I get that these recommendations are just politics 101. Don't play defense! Associate your opponents with negative things! In the heat of campaigns, political operatives are going to do exactly these things. But when everyone starts thinking of themselves as political operatives, we become a nation of enemies. Worse, because most social media spaces are echo chambers, and most posts are addressing the choir, this advice contributes to the creation of cartoon villains that plagues our cultural landscape.
No thank you.
I instinctually dislike the posting is praxis idea, mainly because I've become a grumpy old man already in my 30s and don't like engaging with social media except for vacation pics and liking photos of my friends babies (posting on a substack feels different). But, this is exactly what I'm turning over in my mind because I definitely know a couple family members who are very much examples of "suboptimal maximalist" social media posters. So, don't push back on their posts in public, but maybe private irl conversation on the side about messaging effectiveness? This person I'm thinking of has in laws in Kentucky - maybe they are a ripe audience for incremental, moderate pro choice messaging?
Yes to avoiding infighting. Same goes for climate. There’s a body of research on the merits of “response diversity” facing challenges: j.mp/responsediversity
Isn't this why progressives in general flip out any time any Dem punches left?
Why wouldn't this apply to defund the police, trans issues, student loans, or any other topic someone like Ygelias disagrees with large segments of the progressive coalition? There are always even worse stances on the right.
Yes, and I generally think social media is the wrong venue to figure out intra-coalition differences. Instead, SM should be used to promote our best ideas and our opponent’s worst ones. When someone in our coalition posts a counterproductive policy or message, we should just ignore it. Any engagement will just enhance the reach of the counterproductive SM post and encourage further suboptimal posting from our interlocutor.
We obviously can’t prevent people in our coalitions from picking fights on SM with other members of our team over policy and messaging disagreements. But we can avoid amplifying that disagreement, which includes limiting the reach of the posts that we find counterproductive.
That doesn’t mean we can’t critique policy and messaging; we just shouldn’t do it on SM. Instead, articles, podcasts, and other longer form mediums can be used to compare and contrast different approaches as that longer form allows for exploration of nuances as well as gives us the space to demonstrate respect to our compatriots ideas that we simply disagree with.
Rather than using 280 characters to provide a sharp criticism of our compatriots, we can write paragraphs in which we empathize with their views, celebrate our common goals, and offer a nuanced comparison of approaches towards our shared goals. And should others choose to bring our disagreement to SM, possibly even referencing our longer form argument, we can simply choose not to engage. Let them shout into the void; we’ll just ensure there’s less echo.
I assume this would work both ways? You'd be critical of Matt Y for his twitter feed but just as critical of others on the left hammering on him and others that are not "pure" enough?
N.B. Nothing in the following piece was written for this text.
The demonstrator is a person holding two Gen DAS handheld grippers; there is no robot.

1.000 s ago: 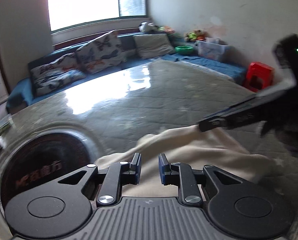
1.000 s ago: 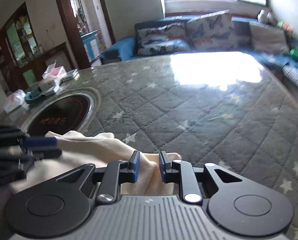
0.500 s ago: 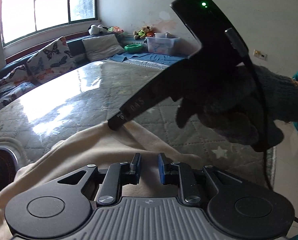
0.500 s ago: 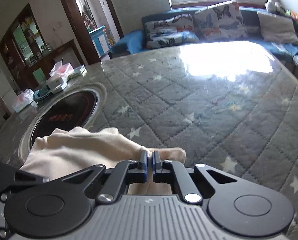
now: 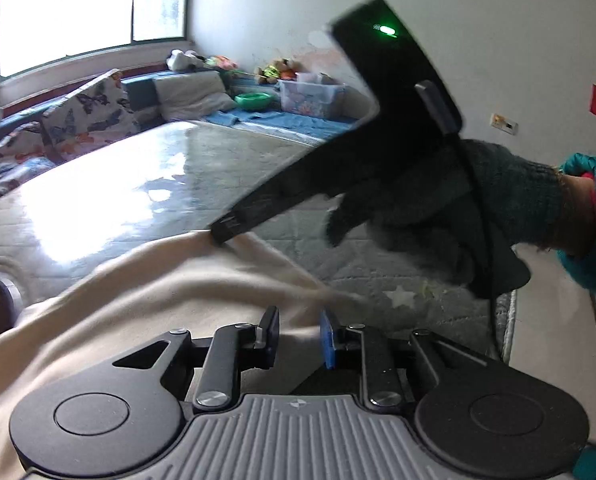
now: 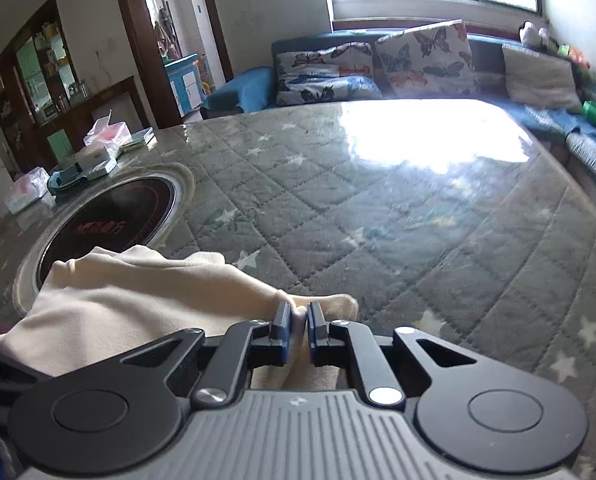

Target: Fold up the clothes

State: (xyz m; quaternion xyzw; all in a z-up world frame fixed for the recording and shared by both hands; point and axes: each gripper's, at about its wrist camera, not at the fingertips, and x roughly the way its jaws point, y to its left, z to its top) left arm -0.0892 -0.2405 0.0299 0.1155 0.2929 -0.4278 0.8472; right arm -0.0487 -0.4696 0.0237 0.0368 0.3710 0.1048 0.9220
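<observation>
Cream garment (image 6: 138, 300) lies bunched on the quilted, plastic-covered table (image 6: 417, 216), at our 7 to 9 o'clock in the right wrist view, its far edge lapping the rim of the round inset cooktop (image 6: 110, 216) at 10 o'clock. Our right gripper (image 6: 296, 326) has its fingers pressed nearly together on a raised fold at the garment's near corner; a ridge of cloth shows between the blue pads, so we judge it pinched. In the left wrist view our left gripper (image 5: 298, 336) sits low over the same cloth (image 5: 138, 304) with fingers spread, cloth passing under the gap; nothing gripped there that we can see. The right tool appears at 1 to 3 o'clock, gloved hand (image 5: 437, 216) behind it, its tip touching the cloth's far edge. Handling, as we judge it: light, soft knit, limp, drapes and bunches readily, no fragility. The glossy table cover likely lets it slide when tugged, so a single pinch may drag the whole piece. Best hold is at hems or corners, two well-separated points along one edge, taking a full thickness of cloth and not a surface wrinkle. Left fingers want the edge at their 12 o'clock.
</observation>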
Honestly not sure I'm on board with the idea that the problem with SM is that it's not enough of an echo chamber where no one should express any disagreement with anything anyone says that is at least directionally correct.
Where would these "ok we both agree police need reform but calling for abolition is a bad idea" conversations happen if not SM? Would be ok to be critical in a NYT editorial? Seems like that might hurt the "cause" even more?
"There are anti-abortion extremists that would fight to criminalize that life-saving medical procedure and we should encourage that online fight within our opponent’s coalition."
Except...the anti-abortion extremists generally aren't online.
Or at least aren't online and debating/arguing about politics.
We are going to have some inter-party scraps, but they will mostly be at the state and local level.
Unless Dems try to pass a bill that protects abortion in the first trimester and with the normal suite of exceptions. Which y'all should.
That's a good point. I have done that in the past and got piled on. SJWs don't care about winning anyway, they just want to rage, so the argument is pointless.
Let me also combine points one and two for you- protest signs are praxis. I can’t fathom who was ever convinced to change their minds on this topic by seeing a bunch of posters that literally say “Fuck You.”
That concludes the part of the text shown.